▶ _Task brief_
Repeat the data. Keep each line identical.

▶ _Data section_
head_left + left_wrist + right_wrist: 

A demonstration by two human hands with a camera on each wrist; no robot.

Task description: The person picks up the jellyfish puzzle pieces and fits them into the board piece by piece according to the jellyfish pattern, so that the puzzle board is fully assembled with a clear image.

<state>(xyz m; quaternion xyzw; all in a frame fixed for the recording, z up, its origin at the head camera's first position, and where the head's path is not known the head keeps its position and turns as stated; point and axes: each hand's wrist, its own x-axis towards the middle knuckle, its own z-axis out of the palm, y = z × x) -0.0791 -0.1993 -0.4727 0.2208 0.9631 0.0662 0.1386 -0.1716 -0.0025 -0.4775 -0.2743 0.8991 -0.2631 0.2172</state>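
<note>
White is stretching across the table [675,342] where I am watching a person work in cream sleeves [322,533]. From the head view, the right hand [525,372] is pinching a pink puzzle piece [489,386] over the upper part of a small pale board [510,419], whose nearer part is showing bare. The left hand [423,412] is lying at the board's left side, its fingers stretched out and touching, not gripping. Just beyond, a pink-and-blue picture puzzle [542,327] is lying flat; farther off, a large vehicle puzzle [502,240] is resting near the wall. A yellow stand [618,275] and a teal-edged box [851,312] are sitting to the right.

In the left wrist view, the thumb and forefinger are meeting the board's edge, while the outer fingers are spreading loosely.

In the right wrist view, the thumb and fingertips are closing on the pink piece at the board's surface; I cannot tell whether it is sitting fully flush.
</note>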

▶ _Problem solution_
head_left + left_wrist + right_wrist: 

A demonstration by two human hands with a camera on each wrist; no robot.

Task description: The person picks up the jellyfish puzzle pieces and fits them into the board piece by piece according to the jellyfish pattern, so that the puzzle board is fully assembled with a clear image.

<state>(xyz m; quaternion xyzw; all in a frame fixed for the recording, z up, its origin at the head camera's first position, and where the head's path is not known the head keeps its position and turns as stated; point and axes: each hand's wrist, its own x-axis towards the middle knuckle, its own z-axis out of the palm, y = z × x) -0.0791 -0.1993 -0.4727 0.2208 0.9631 0.0662 0.1386 -0.1716 -0.0025 -0.4775 -0.2743 0.8991 -0.2631 0.2172</state>
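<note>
White is stretching across the table [675,342] where I am watching a person work in cream sleeves [322,533]. From the head view, the right hand [525,372] is pinching a pink puzzle piece [489,386] over the upper part of a small pale board [510,419], whose nearer part is showing bare. The left hand [423,412] is lying at the board's left side, its fingers stretched out and touching, not gripping. Just beyond, a pink-and-blue picture puzzle [542,327] is lying flat; farther off, a large vehicle puzzle [502,240] is resting near the wall. A yellow stand [618,275] and a teal-edged box [851,312] are sitting to the right.

In the left wrist view, the thumb and forefinger are meeting the board's edge, while the outer fingers are spreading loosely.

In the right wrist view, the thumb and fingertips are closing on the pink piece at the board's surface; I cannot tell whether it is sitting fully flush.
</note>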

The work on this exercise is complete.